Déclaration du 21 mars 1934 du Comité de la Fédération des Églises protestantes de Suisse

  1. Pour une Église qui s’en réfère à la Réforme, la Bible, avec son Ancien et son Nouveau Testaments, est la seule source et norme de la proclamation, indépendamment de l’état de la recherche scientifique menée sur ce propos.
  2. Conformément à une définition généralement reconnue, le caractère de l’Église réformée se manifeste dans le fait qu’elle reconnaît Jésus-Christ comme seul Seigneur et qu’elle considère la foi en ce dernier comme la condition du salut, et non des avantages ou prestations pratiques, de quelque nature qu’ils soient.
  3. L’Église de la Réforme s’est battue pour la liberté de l’individu chrétien. La liberté spirituelle reste un élément central de la proclamation du message des Églises réformées.
  4. Une Église réformée, en conformité avec la confession de foi de la chrétienté réformée, est indépendante des particularismes nationaux et supranationaux, puisque née de la vocation de Dieu.
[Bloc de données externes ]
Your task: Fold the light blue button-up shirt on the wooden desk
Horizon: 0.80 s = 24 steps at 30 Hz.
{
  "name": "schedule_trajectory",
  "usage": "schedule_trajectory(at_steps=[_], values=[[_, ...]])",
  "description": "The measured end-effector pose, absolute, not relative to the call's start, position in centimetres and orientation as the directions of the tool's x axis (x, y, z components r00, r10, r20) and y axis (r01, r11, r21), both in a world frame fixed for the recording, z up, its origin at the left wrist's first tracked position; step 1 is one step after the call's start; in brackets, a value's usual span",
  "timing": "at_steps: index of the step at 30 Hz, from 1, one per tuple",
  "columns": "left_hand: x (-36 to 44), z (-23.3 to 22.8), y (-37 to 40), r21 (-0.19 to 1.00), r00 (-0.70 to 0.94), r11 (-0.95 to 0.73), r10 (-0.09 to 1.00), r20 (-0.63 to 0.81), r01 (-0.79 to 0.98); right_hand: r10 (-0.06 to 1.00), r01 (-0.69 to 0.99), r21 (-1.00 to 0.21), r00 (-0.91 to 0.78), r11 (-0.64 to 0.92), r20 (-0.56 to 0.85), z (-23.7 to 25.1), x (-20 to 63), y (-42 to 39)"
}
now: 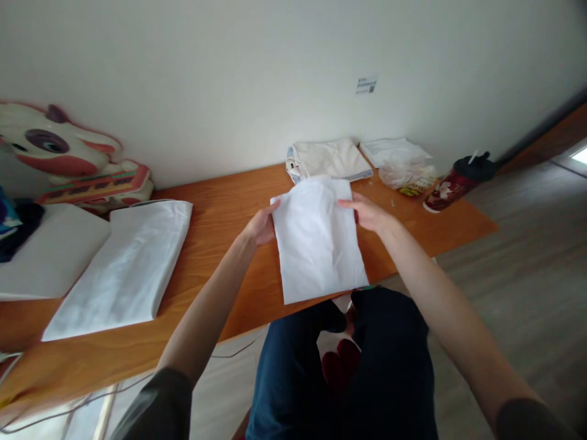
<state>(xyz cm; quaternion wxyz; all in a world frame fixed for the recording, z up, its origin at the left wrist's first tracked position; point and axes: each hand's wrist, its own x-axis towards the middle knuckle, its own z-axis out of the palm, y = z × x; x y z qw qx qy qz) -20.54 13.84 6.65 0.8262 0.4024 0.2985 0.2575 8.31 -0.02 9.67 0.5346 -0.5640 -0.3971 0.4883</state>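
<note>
Two hands hold one folded white cloth at the frame centre, on the near edge of the wooden table. Left hand has its grip closed on the cloth's left edge, right hand on the upper right edge. Smaller, a red cup lies at the right.

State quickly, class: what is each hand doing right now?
Left hand: closed on the left edge of the folded white cloth.
Right hand: gripping the same cloth's right edge.
</note>
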Motion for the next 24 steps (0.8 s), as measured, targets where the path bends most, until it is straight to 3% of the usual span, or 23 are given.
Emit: schedule_trajectory(at_steps=[4,8,11,14,19,24], values=[[-19.8,2.4,15.6,0.797,0.714,0.589,0.615,-0.335,-0.134,0.944,-0.11,-0.966,0.214,-0.235,-0.253,4.6,8.8,2.6],[-20.3,0.5,15.9,0.778,0.66,0.578,0.688,-0.302,-0.246,0.947,-0.163,-0.97,0.241,-0.178,-0.214,2.2,9.1,2.5],[-20.3,0.4,16.1,0.756,0.654,0.601,0.685,-0.32,-0.26,0.945,-0.171,-0.972,0.257,-0.163,-0.204,1.9,9.1,2.3],[-20.0,0.4,16.0,0.746,0.652,0.596,0.698,-0.297,-0.298,0.936,-0.096,-0.982,0.301,-0.162,-0.183,1.8,8.9,2.3],[-19.5,0.5,15.2,0.787,0.513,0.417,0.845,-0.151,-0.455,0.91,-0.005,-0.992,0.398,-0.128,-0.12,1.1,8.6,2.2],[-20.0,1.2,16.1,0.814,0.522,0.414,0.837,-0.164,-0.408,0.876,0.051,-0.994,0.478,-0.098,-0.062,0.3,8.8,1.2]])
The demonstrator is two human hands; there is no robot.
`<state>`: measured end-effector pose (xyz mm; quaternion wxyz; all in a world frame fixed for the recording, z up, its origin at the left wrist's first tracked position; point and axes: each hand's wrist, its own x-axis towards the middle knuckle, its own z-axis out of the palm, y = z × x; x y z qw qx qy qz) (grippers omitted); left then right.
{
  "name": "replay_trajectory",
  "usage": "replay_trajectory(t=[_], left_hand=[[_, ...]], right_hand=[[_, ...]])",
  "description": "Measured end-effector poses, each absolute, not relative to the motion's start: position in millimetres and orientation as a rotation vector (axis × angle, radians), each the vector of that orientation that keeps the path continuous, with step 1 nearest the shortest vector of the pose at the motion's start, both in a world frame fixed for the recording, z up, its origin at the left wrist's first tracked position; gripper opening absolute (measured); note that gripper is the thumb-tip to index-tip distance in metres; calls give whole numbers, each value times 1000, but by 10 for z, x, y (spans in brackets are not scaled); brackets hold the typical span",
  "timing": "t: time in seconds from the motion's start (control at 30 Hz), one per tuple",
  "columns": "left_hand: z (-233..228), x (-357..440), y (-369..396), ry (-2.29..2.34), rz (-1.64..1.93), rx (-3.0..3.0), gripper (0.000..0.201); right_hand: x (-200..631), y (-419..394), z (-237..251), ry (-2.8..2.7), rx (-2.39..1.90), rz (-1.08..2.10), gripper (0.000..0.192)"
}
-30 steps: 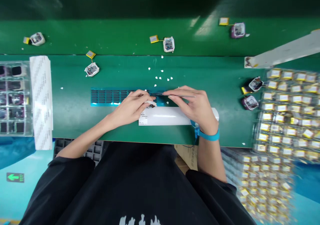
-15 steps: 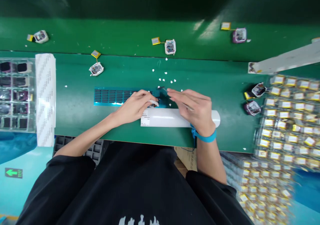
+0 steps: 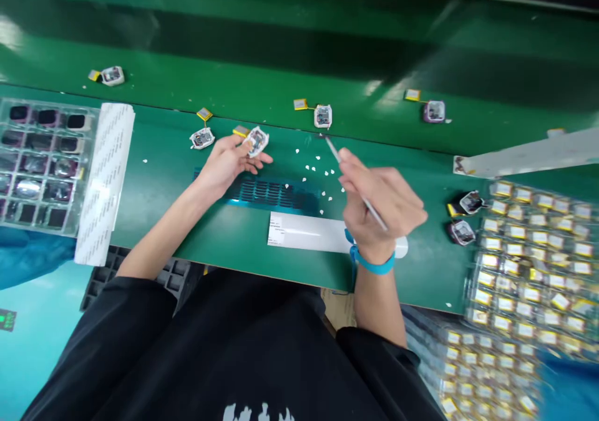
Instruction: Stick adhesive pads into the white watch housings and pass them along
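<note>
**A:** What is in the hands?

**B:** The left hand (image 3: 223,162) holds a small white case (image 3: 256,140) at its fingertips, with a yellow pack (image 3: 241,131) stuck on beside it. The right hand (image 3: 384,206) is closed around thin tweezers (image 3: 355,184). Their tip points up and away, well off from the case.

**A:** What lies near the hands?

**B:** A blue sheet (image 3: 271,193) of little dark pads lies just under the left hand on the tabletop (image 3: 163,221). A white strip (image 3: 309,232) lies near the right wrist, close to the blue band (image 3: 372,262). Tiny white bits (image 3: 318,171) are between the two hands. More cases sit past the hands, like one (image 3: 202,138) just left of the held case and one (image 3: 322,115) beyond the tweezers' tip.

**A:** How should the case be handled well?

**B:** I think it is best to hold it by the edges, keep it flat, and not tug the pack's wire. Keep the sharp tip away from the open inside.

**A:** What is hard to see?

**B:** I cannot tell if the tweezers grip anything; the tip is too small. The inside of the case is blurry. The trays (image 3: 533,246) right of the right hand are smeared, and the tray (image 3: 32,159) far left of the left hand is cut off.
</note>
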<state>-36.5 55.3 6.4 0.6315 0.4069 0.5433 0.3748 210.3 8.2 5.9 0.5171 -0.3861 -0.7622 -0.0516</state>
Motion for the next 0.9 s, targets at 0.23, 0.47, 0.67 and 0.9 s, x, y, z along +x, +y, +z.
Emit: replay_trajectory(t=[0.23, 0.47, 0.67, 0.9], left_hand=[[3, -281, 421, 986, 759, 662, 14], [-109, -324, 387, 1136, 943, 1008, 23], [-276, -390, 477, 1255, 1040, 1209, 27], [-403, -366, 491, 1250, 1044, 1183, 26]], right_hand=[[2004, -53, -18, -1981, -891, -13, 57], [2017, -36, -78, -1975, -981, 108, 60], [2064, 45, -99, -2055, -1185, 392, 29], [1986, 294, -74, -2133, -1305, 496, 25]])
Ses enfants sont de tous les sangs, de toutes les races et de tous les peuples et en nous donnant son Église, il nous a donné une communauté d’esprit et de foi, mais non du sang, de la race ou du lien étatique.
  5. La détresse et la confusion qui prévalent dans les Églises de nombreux pays nous poussent à nous repentir sérieusement et à mener une réflexion commune sur la nature véritable de l’Église de Jésus-Christ et de sa proclamation, telle qu’elle a été ranimée par la Réforme et qu’elle doit sans cesse renouveler.

Lectures complémentaires : Birger Maiwald, Ökumenischer Kirchenkampf. Die « Berner Erklärung » des Schweizerischen Evangelischen Kirchenbundes von 1934, Bern 1997; Frank Mathwig, « Das wahre Wesen der Kirche Jesu Christi ». Kirchenpolitik und politische Ethik zwischen Bern und Barmen: Magdalene L. Frettlöh (Hg.), « Gottes kräftiger Anspruch ». Die Barmer Theologische Erklärung als reformierter Schlüsseltext, Zürich 2018, 237–266; ders., Toujours endormies, les Églises ? Les 80 ans de la Déclaration de Berne de la FEPS : bulletin sek-feps 1/2014, 54–57.